● **TASK TO CARRY OUT**: Of all the lines below, return only those starting with the line holding "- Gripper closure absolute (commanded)" and going on through the line holding "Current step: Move", exactly as written.
---+---
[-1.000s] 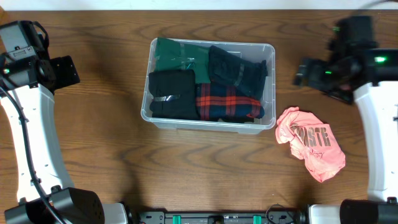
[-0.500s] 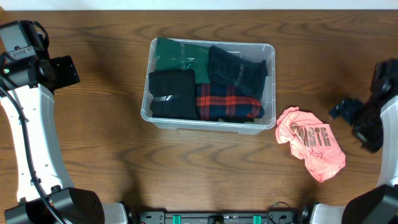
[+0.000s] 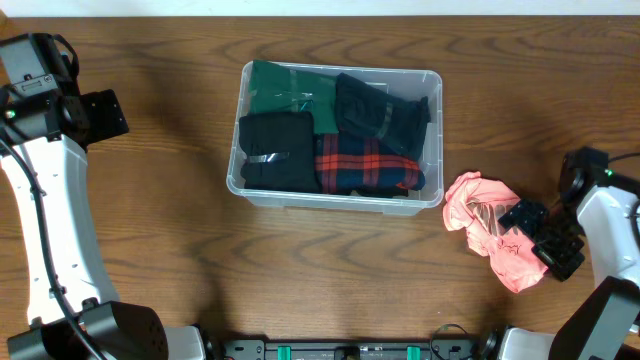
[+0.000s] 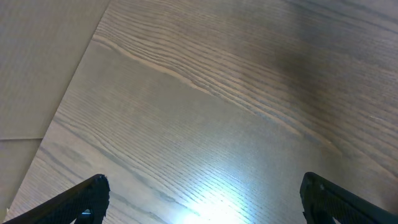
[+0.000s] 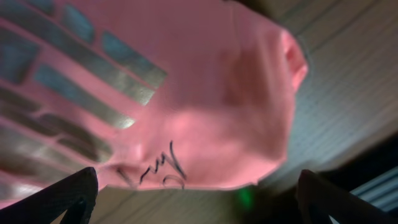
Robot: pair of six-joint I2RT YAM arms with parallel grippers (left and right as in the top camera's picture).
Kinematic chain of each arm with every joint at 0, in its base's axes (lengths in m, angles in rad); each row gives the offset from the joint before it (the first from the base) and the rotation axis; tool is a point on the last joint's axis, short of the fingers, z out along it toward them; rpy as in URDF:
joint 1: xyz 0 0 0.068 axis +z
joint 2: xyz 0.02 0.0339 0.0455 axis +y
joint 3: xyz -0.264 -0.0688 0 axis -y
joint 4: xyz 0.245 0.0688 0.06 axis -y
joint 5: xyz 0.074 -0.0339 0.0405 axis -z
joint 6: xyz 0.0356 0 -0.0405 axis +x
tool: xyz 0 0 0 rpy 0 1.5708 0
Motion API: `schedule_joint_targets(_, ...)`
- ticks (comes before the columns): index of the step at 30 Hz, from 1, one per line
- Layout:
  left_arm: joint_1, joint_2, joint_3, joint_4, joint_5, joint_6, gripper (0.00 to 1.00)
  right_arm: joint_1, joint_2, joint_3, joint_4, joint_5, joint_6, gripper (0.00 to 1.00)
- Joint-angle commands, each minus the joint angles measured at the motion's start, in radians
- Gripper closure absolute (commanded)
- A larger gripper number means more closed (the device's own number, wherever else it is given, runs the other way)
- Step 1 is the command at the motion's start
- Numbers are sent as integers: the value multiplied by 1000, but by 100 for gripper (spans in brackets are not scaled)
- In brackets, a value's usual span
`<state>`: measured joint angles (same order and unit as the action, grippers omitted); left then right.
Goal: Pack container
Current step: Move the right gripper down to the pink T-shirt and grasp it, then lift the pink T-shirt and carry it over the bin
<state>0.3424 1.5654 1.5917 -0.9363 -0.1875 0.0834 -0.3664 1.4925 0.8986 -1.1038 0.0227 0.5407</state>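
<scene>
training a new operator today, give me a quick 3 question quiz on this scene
1. True or false: the pink shirt lies inside the container.
2. Fill in: the left gripper is ____ (open or shut).
3. Which gripper is over the pink shirt? A. left gripper B. right gripper C. neither

Key: 1 false; 2 open; 3 B
</scene>
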Motion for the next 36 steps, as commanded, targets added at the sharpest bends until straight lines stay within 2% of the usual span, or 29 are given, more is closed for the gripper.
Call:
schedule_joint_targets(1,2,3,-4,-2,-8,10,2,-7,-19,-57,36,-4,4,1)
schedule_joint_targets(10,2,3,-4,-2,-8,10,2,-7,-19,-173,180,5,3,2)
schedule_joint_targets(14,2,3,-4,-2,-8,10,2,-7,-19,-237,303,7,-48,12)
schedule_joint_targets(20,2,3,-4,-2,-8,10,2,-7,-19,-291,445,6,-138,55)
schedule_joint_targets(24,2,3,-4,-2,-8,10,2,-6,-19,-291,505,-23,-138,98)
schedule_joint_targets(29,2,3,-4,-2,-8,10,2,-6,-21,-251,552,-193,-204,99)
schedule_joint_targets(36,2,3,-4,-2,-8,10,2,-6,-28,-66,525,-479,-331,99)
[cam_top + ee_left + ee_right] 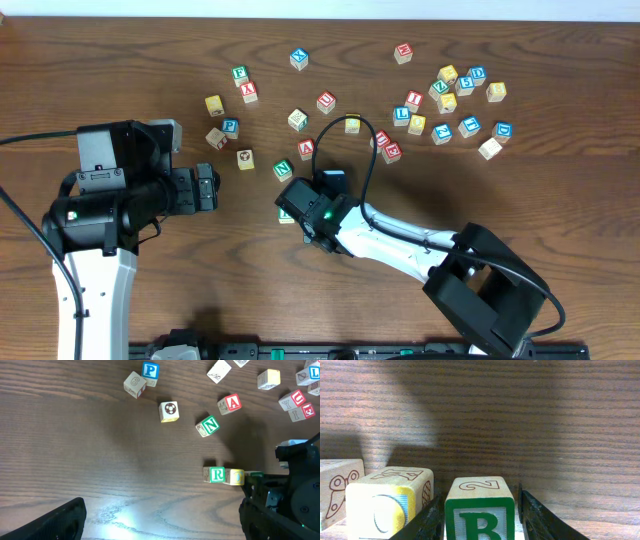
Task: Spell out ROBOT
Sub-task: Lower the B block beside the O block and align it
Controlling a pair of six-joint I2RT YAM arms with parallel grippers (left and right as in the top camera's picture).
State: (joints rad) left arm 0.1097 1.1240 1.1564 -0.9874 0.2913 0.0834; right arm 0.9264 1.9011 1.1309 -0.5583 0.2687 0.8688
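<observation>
- The green R cube [216, 474] is lying flat on the table [120, 60]. In the overhead view it is being seen a little toward 6 o'clock of the table's middle, at 6 o'clock of the green N cube [209, 425].
- A pale yellow cube [235, 477] is being touched by the R cube at the latter's 3 o'clock side, so a short row is being formed by the two.
- The green B cube [480, 515] is being shown by the right wrist view at 3 o'clock of the yellow cube. It is standing upright with its letter toward the camera and is being parted from the yellow cube by a narrow gap.
- The right gripper [480, 507] is being held around the B cube, with one dark finger [540, 517] at each of its sides. The jaws are partly parted, but the contact edges are in shadow. It cannot be told whether the cube is being pinched or only flanked.
- The left gripper [210, 187] is being held spread wide and empty at 9 o'clock of the row, well apart from it.
- The red A cube [230, 403] is being seen at 1 o'clock of the N cube, near it but not touching.
- A cluster of loose cubes [447, 101] is being seen toward 2 o'clock on the table. Their letters are too small there for a blue T to be picked out.
</observation>
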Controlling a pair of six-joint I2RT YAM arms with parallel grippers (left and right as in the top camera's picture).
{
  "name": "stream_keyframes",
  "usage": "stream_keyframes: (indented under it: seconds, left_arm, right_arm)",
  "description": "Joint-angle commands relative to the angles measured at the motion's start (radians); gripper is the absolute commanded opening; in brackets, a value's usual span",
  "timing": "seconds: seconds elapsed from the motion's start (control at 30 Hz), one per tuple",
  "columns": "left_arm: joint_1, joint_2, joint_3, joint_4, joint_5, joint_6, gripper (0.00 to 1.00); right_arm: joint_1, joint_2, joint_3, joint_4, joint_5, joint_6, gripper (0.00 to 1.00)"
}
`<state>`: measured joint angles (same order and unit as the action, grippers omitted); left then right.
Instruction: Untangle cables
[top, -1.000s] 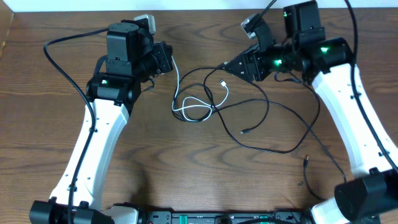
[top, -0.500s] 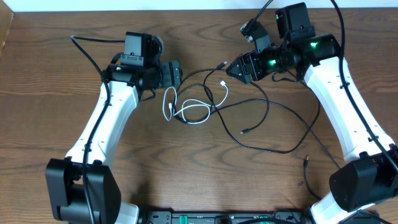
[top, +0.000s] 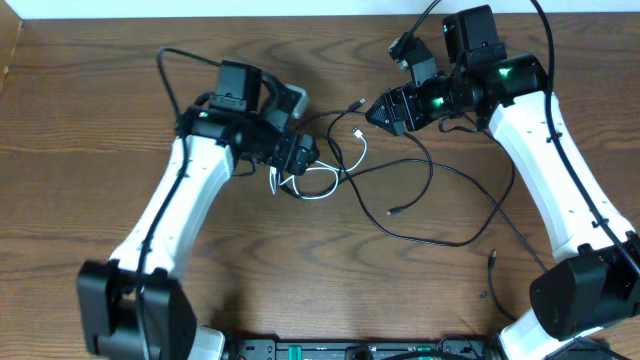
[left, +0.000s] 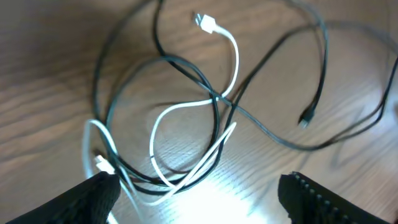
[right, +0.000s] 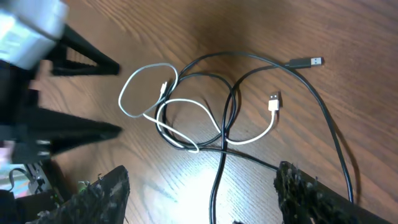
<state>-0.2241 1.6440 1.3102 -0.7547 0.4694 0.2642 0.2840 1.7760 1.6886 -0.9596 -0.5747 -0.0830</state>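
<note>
While both hands hang over the tangle, neither one grips anything. L hand: fingers wide apart, low over the knot, w/ cords lying on the counter under the gap. R hand: fingers also apart; one black cord runs along the wood below the gap, not pinched.

Counts: 2 hands. 1 white cord w/ 2 white plugs, one at the far end, one near the L finger. Black cords: 3 black plug ends show from overhead, so at least 2 cords; exact no. can't tell where they cross.

Tangle sits mid-counter between the hands. White cord is looped through black ones just beside L hand. Black cords trail out toward the R side & front edge.
</note>
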Motion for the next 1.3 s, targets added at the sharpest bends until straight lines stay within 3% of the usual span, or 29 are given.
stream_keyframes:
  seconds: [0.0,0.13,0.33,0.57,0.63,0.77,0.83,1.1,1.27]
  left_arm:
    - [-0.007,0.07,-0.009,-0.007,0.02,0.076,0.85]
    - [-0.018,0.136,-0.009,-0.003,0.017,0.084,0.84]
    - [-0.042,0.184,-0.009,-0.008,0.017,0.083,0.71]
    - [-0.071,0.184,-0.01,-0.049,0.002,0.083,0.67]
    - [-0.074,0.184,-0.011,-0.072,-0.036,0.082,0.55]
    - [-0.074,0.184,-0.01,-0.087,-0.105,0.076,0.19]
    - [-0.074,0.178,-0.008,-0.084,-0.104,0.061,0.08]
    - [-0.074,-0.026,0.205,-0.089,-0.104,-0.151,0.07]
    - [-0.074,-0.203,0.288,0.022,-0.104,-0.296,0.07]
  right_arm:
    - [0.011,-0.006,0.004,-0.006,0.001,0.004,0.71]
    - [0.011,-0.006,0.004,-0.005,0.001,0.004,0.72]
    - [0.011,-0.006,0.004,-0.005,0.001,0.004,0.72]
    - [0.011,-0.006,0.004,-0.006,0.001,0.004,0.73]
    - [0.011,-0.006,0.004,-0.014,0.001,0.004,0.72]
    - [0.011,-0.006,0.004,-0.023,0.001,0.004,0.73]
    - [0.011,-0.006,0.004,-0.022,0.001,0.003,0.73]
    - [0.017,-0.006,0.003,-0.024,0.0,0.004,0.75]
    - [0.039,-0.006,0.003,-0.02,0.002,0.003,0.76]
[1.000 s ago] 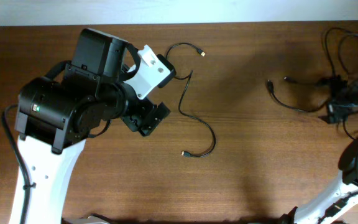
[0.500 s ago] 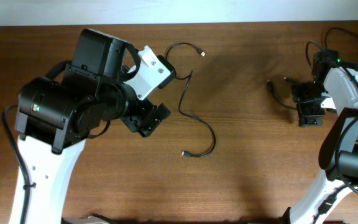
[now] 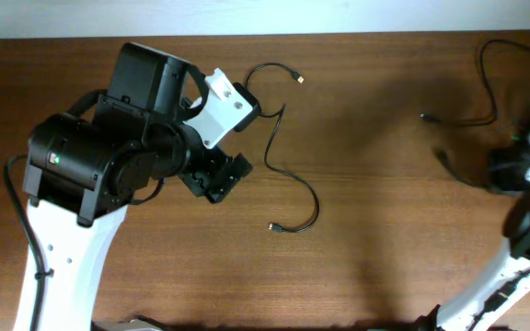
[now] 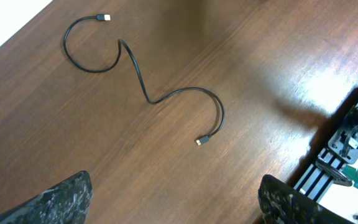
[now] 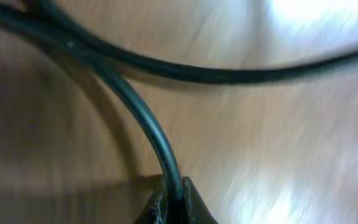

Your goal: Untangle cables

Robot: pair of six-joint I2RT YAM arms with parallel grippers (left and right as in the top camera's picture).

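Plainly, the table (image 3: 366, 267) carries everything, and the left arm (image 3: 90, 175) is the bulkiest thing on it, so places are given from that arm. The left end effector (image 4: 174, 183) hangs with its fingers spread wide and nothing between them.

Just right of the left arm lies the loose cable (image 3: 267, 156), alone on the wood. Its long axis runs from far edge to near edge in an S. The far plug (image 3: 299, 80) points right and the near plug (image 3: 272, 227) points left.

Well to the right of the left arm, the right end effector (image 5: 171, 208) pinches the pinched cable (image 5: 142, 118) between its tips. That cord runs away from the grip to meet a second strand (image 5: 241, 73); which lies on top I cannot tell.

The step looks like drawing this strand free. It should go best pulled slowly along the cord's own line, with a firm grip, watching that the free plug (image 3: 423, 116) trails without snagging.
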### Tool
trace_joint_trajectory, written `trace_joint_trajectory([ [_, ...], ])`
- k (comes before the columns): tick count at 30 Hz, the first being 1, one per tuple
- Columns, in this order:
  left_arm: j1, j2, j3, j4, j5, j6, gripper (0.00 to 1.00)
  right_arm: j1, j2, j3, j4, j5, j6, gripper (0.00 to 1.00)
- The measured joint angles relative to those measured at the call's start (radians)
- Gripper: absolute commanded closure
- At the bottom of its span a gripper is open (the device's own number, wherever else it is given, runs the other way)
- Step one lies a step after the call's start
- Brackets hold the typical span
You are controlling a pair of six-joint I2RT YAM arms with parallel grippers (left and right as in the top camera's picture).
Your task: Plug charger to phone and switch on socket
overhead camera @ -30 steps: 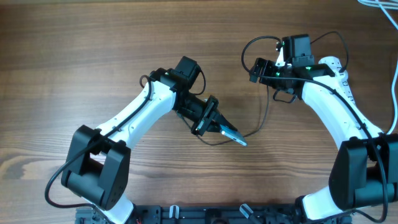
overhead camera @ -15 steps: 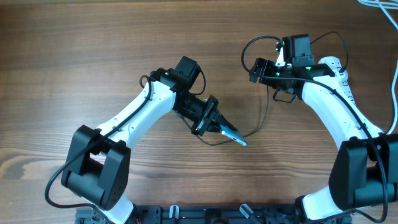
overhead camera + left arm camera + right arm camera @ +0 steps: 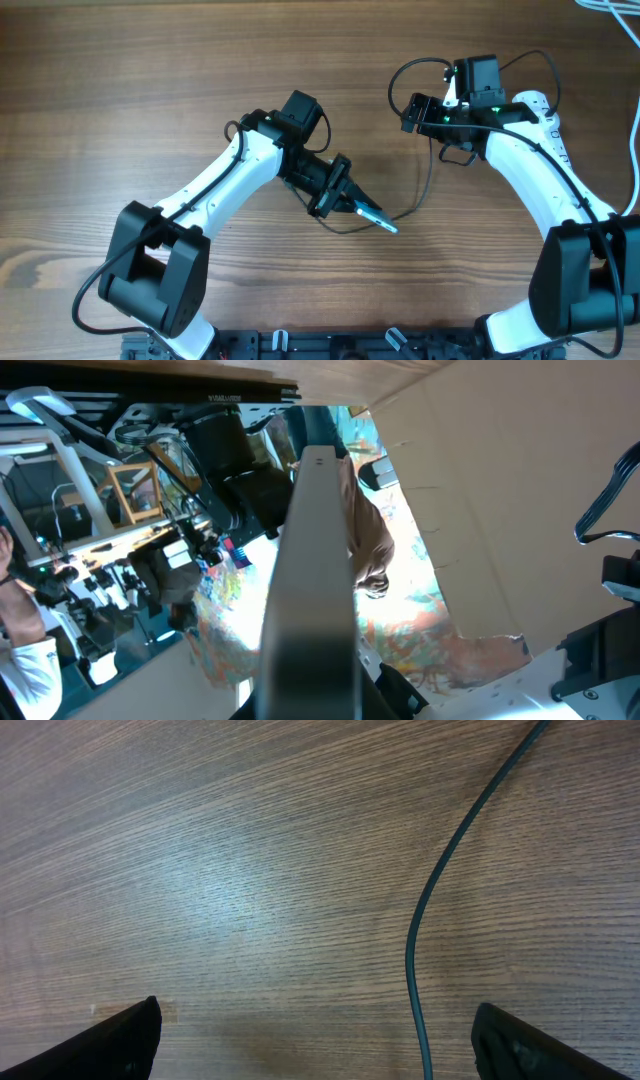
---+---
● **SOLUTION TO THIS PROBLEM**:
- Gripper closure absolute (commanded)
- A larger gripper number means more closed (the device's own number, wherever else it is given, runs the other way)
- Step 1 is the command at the motion's start
- Numbers are sent as integers: the value multiplied by 1000, but by 100 for gripper (spans in brackets are not scaled)
- In brackets, a value's usual span
`<state>`: measured joint angles (same order and unit as the action, grippers omitted); left then right.
Goal: Pack container
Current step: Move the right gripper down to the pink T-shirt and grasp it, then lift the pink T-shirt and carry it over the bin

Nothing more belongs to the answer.